EXERCISE INSTRUCTIONS:
Among the lines below, count those that include "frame", and state the count alone.

(Beginning of DATA BLOCK)

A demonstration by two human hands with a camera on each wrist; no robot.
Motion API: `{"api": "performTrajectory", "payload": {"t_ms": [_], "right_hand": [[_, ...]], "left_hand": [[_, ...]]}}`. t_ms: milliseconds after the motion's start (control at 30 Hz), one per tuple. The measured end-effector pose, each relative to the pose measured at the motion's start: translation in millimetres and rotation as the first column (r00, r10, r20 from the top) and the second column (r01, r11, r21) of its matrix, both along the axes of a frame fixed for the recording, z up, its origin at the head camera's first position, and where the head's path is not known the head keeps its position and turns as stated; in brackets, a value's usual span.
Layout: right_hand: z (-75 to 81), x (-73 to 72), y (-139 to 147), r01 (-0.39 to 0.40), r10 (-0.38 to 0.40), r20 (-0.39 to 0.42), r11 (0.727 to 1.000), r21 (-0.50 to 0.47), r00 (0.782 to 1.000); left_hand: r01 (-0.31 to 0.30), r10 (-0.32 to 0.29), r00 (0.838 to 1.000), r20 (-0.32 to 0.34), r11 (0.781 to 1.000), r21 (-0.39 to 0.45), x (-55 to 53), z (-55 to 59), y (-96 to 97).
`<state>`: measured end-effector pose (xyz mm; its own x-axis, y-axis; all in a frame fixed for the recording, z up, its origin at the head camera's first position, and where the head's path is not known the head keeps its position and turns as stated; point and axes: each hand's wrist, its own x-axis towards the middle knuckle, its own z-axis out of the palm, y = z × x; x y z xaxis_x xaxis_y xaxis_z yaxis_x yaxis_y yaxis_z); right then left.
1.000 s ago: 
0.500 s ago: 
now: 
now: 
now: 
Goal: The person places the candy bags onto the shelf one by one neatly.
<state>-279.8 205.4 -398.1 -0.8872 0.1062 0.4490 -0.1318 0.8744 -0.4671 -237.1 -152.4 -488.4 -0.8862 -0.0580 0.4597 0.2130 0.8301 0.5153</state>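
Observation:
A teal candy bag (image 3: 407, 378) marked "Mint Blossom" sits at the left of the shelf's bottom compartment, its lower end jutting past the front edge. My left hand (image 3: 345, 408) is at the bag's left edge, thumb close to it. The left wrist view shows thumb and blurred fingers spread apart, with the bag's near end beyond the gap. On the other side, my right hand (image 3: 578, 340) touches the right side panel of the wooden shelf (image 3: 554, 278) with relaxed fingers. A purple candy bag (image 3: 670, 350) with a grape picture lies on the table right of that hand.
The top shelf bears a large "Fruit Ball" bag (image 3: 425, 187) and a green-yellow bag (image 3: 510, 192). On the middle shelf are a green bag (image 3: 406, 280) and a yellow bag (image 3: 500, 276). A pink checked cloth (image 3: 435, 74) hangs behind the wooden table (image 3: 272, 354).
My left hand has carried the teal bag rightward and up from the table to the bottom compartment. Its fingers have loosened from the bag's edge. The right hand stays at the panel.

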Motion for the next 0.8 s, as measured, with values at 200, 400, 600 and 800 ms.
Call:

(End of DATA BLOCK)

EXERCISE OUTPUT:
2